AMR101 is a prescription-grade omega-3 fatty acid, comprising not less than 96% ultra pure EPA(icosapent ethyl), that Amarin is developing as a potentially best-in-class prescription medicine for the treatment of patients with very high triglyceride levels (>500 mg/dL) and as a potentially first-in-class therapy for patients with high triglyceride levels (>200 and <500mg/dL) who are also on statin therapy for elevated LDL-cholesterol levels (which we refer to as mixed dyslipidemia). Significant scientific and clinical evidence support the efficacy and safety of ethyl-EPA in reducing triglyceride levels and other important lipid and inflammation biomarkers, including Apo-B, non-HDL-C, Total-Cholesterol, VLDL-C, Lp-PLA2, and hs-CRP without increasing LDL-C. AMR101 demonstrated a safety profile comparable to placebo in both trials.

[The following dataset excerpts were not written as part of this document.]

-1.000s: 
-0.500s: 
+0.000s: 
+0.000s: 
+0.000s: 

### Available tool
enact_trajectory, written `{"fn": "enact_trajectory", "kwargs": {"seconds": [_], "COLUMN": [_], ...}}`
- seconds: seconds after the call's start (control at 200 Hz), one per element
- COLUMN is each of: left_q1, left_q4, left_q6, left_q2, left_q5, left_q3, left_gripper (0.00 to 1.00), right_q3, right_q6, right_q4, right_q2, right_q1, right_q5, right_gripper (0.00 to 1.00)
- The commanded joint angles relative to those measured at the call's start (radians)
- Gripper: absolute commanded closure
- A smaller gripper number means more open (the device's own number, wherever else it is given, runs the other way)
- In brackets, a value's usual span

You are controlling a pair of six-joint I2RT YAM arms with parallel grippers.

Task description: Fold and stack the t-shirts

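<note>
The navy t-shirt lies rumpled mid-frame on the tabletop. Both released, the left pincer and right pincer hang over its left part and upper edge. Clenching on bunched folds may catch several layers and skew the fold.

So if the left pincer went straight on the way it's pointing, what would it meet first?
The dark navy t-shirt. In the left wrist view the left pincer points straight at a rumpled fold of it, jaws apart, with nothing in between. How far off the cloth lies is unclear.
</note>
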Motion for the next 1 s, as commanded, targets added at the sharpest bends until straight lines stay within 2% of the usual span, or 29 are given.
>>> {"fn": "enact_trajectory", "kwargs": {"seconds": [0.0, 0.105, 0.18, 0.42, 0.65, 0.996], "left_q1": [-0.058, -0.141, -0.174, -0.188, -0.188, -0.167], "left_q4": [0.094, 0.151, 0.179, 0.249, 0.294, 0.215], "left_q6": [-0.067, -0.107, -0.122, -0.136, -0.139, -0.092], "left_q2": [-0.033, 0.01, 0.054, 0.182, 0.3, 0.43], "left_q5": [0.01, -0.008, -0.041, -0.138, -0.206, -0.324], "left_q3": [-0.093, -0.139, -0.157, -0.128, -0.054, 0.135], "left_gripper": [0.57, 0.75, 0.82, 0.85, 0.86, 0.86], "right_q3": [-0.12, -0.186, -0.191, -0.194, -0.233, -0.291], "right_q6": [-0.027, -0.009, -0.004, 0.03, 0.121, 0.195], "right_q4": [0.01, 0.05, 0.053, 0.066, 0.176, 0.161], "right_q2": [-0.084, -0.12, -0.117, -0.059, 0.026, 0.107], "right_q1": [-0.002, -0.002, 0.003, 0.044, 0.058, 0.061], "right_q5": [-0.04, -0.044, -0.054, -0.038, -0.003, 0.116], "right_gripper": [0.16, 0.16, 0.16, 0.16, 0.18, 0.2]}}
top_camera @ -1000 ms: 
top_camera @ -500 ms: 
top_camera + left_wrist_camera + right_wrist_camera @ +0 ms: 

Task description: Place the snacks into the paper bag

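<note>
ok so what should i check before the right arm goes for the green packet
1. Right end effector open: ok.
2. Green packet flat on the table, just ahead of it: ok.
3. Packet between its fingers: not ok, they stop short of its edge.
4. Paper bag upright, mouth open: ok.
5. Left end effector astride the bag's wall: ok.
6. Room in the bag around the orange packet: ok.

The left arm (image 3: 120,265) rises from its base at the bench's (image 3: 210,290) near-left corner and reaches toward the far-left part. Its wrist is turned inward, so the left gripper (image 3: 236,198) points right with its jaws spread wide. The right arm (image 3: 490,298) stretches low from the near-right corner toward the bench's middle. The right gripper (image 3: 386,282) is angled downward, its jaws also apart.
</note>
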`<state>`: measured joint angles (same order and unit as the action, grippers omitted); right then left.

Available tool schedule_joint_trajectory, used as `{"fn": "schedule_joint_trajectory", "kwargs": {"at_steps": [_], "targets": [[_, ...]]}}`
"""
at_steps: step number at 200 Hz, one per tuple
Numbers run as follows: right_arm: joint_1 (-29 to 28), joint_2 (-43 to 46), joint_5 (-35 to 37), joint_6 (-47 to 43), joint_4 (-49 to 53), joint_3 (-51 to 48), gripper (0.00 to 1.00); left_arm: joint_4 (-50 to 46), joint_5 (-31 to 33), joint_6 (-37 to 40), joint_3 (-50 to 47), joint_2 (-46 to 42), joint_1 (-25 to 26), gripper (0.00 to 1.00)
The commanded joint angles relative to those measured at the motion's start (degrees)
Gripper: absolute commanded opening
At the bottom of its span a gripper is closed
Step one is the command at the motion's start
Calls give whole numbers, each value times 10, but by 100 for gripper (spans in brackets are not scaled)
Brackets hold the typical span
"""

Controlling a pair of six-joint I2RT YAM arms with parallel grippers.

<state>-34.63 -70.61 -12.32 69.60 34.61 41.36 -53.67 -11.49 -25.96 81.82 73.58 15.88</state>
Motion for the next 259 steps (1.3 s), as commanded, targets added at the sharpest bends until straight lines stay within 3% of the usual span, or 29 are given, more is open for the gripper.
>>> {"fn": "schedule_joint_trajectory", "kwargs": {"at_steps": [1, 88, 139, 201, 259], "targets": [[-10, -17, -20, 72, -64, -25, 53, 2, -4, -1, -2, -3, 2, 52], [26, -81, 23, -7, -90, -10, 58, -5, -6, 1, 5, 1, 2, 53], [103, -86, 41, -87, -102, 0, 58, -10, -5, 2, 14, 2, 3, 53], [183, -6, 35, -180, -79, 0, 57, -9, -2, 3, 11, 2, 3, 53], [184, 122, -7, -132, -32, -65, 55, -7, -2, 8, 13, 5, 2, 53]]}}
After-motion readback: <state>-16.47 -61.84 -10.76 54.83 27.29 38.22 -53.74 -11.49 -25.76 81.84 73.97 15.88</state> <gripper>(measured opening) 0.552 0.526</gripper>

Amarin Corporation plc is a clinical-stage biopharmaceutical company with expertise in lipid science focused on the treatment of cardiovascular disease. The Company's lead product candidate is AMR101 (icosapent ethyl). The Company reported positive, statistically significant top-line results for both of its two pivotal Phase 3 clinical trials, the MARINE trial (investigation of AMR101 as a treatment for patients with very high triglycerides [>500 mg/dL]), as reported on November 29, 2010 and the ANCHOR trial (investigation of AMR101 for the treatment of patients on statin therapy with high triglycerides [>200 and <500mg/dL] with mixed dyslipidemia), as reported on April 18, 2011. Both the MARINE and the ANCHOR trials were conducted under Special Protocol Assessment (SPA) agreements with the U.S. Food and Drug Administration (FDA). Amarin also has next-generation lipid candidates under evaluation for preclinical development.
This press release contains forward-looking statements, including statements about the efficacy, safety and benefits of the Company's product candidates and the timing of data publication. These forward-looking statements are not promises or guarantees and involve substantial risks and uncertainties. Among the factors that could cause actual results to differ materially from those described or projected herein are the following: anticipated operating losses and the likely need for additional capital to fund future operations; uncertainties associated generally with research and development, clinical trials and related regulatory approvals; the risk that SPAs are not a guarantee that FDA will accept an NDA or approve a product candidate upon submission; the risk that historical clinical trial enrolment and randomization rates may not be predictive of future results; uncertainties relating to the timing of data collection and analysis for the ANCHOR and MARINE trials; dependence on third-party manufacturers, suppliers and collaborators; significant competition; loss of key personnel; and uncertainties associated with market acceptance and adequacy of reimbursement, technological change and government regulation. A further list and description of these risks, uncertainties and other matters can be found in Amarin's filings with the U.S. Securities and Exchange Commission, including its most recent Annual Report on Form 10-K and its most recent Quarterly Report on Form 10-Q. Existing and prospective investors are cautioned not to place undue reliance on these forward-looking statements, which speak only as of the date hereof. The Company undertakes no obligation to update or revise the information contained in this press release, whether as a result of new information, future events or circumstances or otherwise.